En effet, nulle contemplation n’est possible parmi cette foule et ce n’est pas l’image que les visiteurs viennent découvrir mais plutôt son aura qu’ils viennent ressentir. Il suffit de voir la multitude d’appareils photos braqués sur le tableau pour comprendre que la principale raison de cet engouement est de pouvoir revendiquer le « j’y étais et je l’ai vu ».

Celles ou ceux qui voudraient chercher à percer les secrets que renferme ce portrait peint sur une planche de peuplier devront se passer de l’aura et se satisfaire d’une reproduction de bonne qualité sur écran ou sur papier et renoncer ainsi au « hic et nunc de l’œuvre d’art – l’unicité de l’œuvre d’art au lieu où elle se trouve. ».
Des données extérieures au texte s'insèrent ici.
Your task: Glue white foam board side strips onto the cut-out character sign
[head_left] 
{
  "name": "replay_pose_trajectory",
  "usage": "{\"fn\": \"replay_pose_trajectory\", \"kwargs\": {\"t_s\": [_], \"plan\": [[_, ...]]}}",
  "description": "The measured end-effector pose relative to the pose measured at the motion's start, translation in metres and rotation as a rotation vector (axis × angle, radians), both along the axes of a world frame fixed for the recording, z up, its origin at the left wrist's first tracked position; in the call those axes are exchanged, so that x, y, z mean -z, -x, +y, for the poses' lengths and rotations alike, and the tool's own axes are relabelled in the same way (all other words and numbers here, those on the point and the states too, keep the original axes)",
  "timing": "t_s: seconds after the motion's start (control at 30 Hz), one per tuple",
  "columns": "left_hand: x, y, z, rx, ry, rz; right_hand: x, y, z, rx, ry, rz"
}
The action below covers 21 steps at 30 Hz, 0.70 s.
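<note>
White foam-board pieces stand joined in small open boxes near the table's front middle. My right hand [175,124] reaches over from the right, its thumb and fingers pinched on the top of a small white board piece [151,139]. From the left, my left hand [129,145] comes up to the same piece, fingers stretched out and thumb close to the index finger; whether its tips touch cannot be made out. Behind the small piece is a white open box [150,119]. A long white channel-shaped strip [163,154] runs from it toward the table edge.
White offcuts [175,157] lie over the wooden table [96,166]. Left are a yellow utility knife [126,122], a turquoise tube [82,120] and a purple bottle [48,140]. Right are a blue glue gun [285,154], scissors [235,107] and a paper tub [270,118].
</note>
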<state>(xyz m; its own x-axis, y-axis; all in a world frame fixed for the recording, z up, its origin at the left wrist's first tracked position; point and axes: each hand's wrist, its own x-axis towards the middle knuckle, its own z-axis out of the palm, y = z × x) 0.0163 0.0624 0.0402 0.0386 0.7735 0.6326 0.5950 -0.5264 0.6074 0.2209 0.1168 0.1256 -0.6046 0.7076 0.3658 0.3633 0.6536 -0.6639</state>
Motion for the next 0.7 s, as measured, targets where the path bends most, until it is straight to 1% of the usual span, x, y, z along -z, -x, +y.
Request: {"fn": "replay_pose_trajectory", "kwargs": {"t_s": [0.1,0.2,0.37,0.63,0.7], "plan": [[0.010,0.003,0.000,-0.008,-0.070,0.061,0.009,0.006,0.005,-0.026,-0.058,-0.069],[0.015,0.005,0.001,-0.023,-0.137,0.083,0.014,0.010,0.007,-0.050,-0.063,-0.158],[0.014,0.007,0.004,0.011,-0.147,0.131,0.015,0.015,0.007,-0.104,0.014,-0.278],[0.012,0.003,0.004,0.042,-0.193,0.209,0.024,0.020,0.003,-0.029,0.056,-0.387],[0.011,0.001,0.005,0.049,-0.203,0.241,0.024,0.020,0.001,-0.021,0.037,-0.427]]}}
Il y a exactement 100 ans, en 1919 année anniversaire des 400 ans de la mort de Léonard De Vinci, Marcel Duchamp avait déjà très bien compris que La Joconde n’était pas seulement ce chef d’œuvre du Louvre volé en 1911 puis retrouvé en Italie et raccroché aux cimaises du musée parisien en 1914, mais était devenu une véritable image populaire reproduite industriellement à des dizaines de milliers d’exemplaires. Il utilisa La Joconde comme il le fit d’un sèche bouteilles quelques années plus tôt. Il confectionna un ready made à partir d’une carte postale la reproduisant sur laquelle il ajouta au crayon une barbe et une moustache, ajouta sous l’image une légende mystérieuse composée de 5 lettres : L.H.O.O.Q.  (à lire à haute voix pour que le mystère soit levé) et la signa.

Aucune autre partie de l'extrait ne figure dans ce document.